Bushbuck (Common, Harnessed or both)

Nile Crocodile

Sable

Roan

Warthog



jeff ,
of course being in a great area is the first step , an area where the gentics are likely to help you on the quest ...but then most importantly lady luck has to be smiling all the way !!!

elephant ....northern mozambique or bushmanland namibia

greater kudu i would put you in namibia or northern south africa ...i would have said southern zimbabwe but a drought five years ago in that region has lowered the chances , so while there are great kudu there i think a well researched central namibia property or northern south africa will be the ticket ...

nyala , lots of game ranches have them introduced , one of the last truly wild populations with good quotas is in northern mozambique ...the largest genetics are in malawi , so somewhere north western mozambique would be the ticket


cape buffalo would have to be tanzania ...while excell;ent buff are taken in the okavango , southern zimbabwe etc , looking at the records of buffalo over 50 inches ...you will have to be in tanzania , the areas bordering tarangire afre excellent as is kilombera ... and some areas of the selous ...TGT took one last year that was simply outstanding ...over 50 i believe

bushbuck , coastal mozambique can likely get you one over 17 inches , harnessed (scriptus scriptus)will be way further north the biggest come from CAR.

Nile crocodile , the biggest ones regularly used to come from ethiopia , thats recently closed , so currently southern shores of caborra bassa in mozambique is the place i would head to ...

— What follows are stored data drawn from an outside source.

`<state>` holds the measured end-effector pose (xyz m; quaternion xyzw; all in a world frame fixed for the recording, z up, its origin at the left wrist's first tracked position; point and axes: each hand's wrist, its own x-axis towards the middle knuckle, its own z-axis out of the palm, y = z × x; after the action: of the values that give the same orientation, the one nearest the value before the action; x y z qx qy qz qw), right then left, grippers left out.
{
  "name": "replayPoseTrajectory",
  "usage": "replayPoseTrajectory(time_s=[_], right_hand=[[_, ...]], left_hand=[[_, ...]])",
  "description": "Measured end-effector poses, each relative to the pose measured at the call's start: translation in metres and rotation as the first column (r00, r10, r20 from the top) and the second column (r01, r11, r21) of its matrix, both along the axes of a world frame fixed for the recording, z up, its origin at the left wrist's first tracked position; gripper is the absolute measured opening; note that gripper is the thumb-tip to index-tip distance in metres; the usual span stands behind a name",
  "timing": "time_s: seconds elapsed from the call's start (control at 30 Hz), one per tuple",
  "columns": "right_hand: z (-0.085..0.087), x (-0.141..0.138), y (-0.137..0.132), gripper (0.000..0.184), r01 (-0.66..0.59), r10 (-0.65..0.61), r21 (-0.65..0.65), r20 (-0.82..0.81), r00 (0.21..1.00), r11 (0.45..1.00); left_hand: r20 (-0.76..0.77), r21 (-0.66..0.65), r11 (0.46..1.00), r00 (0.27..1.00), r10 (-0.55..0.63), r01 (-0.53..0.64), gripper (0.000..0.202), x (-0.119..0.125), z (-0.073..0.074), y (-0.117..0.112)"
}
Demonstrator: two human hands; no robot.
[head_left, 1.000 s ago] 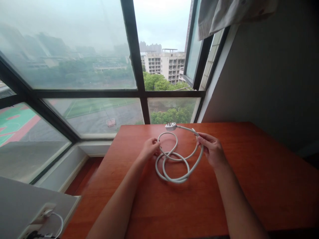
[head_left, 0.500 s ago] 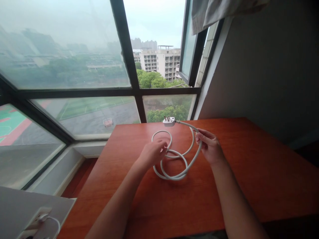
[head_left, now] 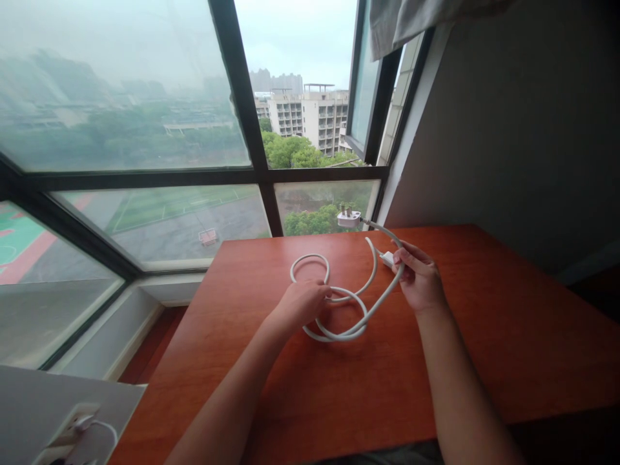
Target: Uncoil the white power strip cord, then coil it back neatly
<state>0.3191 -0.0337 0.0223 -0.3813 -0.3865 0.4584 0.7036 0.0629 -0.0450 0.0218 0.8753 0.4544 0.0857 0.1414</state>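
Note:
A white power cable (head_left: 347,315) lies in loose loops on the reddish wooden table (head_left: 508,336). My left hand (head_left: 303,302) rests closed on the loops where they cross, gripping the cable there. My right hand (head_left: 419,278) is closed around the cable's upper stretch and lifts it off the table. The white three-pin plug (head_left: 349,218) at that end hangs in the air just above the table's far edge. A small white connector end (head_left: 387,259) shows beside my right fingers.
Large windows (head_left: 145,129) with dark frames stand behind and left of the table. A grey wall (head_left: 523,129) runs along the right. A white socket strip with a plugged cord (head_left: 77,433) lies on a grey surface at bottom left. Cloth (head_left: 416,19) hangs at the top.
My right hand has raised the cable, lifting the plug off the table and to the right. My left hand has slid down onto the crossing loops.

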Motion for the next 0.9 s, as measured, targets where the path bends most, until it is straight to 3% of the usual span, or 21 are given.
replayPoseTrajectory(time_s=[0.2,0.37,0.5,0.63,0.73,0.9], right_hand=[[0.001,-0.002,-0.001,0.025,-0.01,0.01,0.009,-0.011,1.0,1.0],[0.0,-0.003,0.0,0.026,-0.023,0.023,0.003,-0.06,0.998,1.0],[0.001,-0.003,0.001,0.026,-0.025,0.024,-0.007,-0.067,0.997,1.0],[0.002,-0.003,0.0,0.026,-0.022,0.02,-0.019,-0.075,0.997,1.0],[0.003,-0.003,0.0,0.026,-0.018,0.015,-0.031,-0.069,0.997,0.999],[0.002,-0.001,0.001,0.028,0.03,-0.03,-0.07,-0.002,1.0,0.997]], left_hand=[[0.047,0.002,1.0,0.999,-0.006,0.006,0.017,-0.003,-0.001,0.001],[0.069,0.054,0.999,0.998,0.005,-0.008,0.016,-0.014,0.017,0.002],[-0.036,-0.056,0.997,0.998,0.052,-0.054,0.019,-0.021,0.029,-0.01],[0.008,-0.158,0.986,0.998,0.059,-0.057,0.01,-0.021,0.024,-0.032],[-0.044,-0.212,0.975,0.998,0.054,-0.062,0.009,-0.016,0.017,-0.043],[-0.168,-0.062,0.997,0.985,0.041,-0.052,0.017,0.002,0.02,-0.04]])
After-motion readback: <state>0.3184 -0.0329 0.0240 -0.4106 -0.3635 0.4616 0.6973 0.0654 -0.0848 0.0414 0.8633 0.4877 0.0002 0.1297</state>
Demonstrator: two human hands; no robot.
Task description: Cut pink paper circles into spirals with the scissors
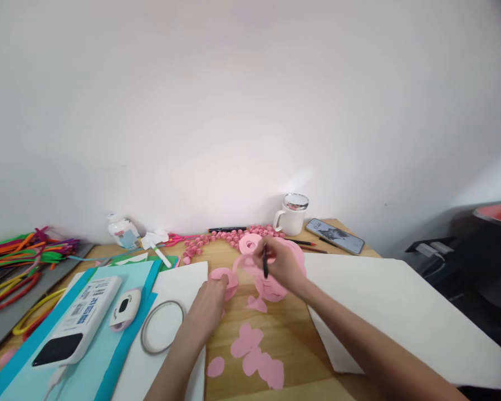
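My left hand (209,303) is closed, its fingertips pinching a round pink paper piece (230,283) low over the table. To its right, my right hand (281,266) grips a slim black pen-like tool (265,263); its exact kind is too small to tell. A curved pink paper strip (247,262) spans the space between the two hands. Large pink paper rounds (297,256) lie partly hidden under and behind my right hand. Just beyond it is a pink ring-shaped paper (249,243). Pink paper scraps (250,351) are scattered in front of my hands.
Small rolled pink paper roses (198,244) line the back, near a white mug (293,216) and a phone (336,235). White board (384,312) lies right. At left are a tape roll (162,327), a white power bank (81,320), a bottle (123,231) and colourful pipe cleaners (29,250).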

sable , has to be western zambia where its debatable that the sable there dont have some genetics of the giant sable ...getting a trophy over 50 inches there is doable ...with everything in place ...

roan has to be either zambia or central tanzania .....i would say based on habitat that central tanzania will produce larger roan ...

warthog
this is an easy one , northern south africa ...

leopard
southern zimbabwe where you can with luck , 30 days and unlimited budget probably get a leaopard of cloose to 200 pounds and over 7'6"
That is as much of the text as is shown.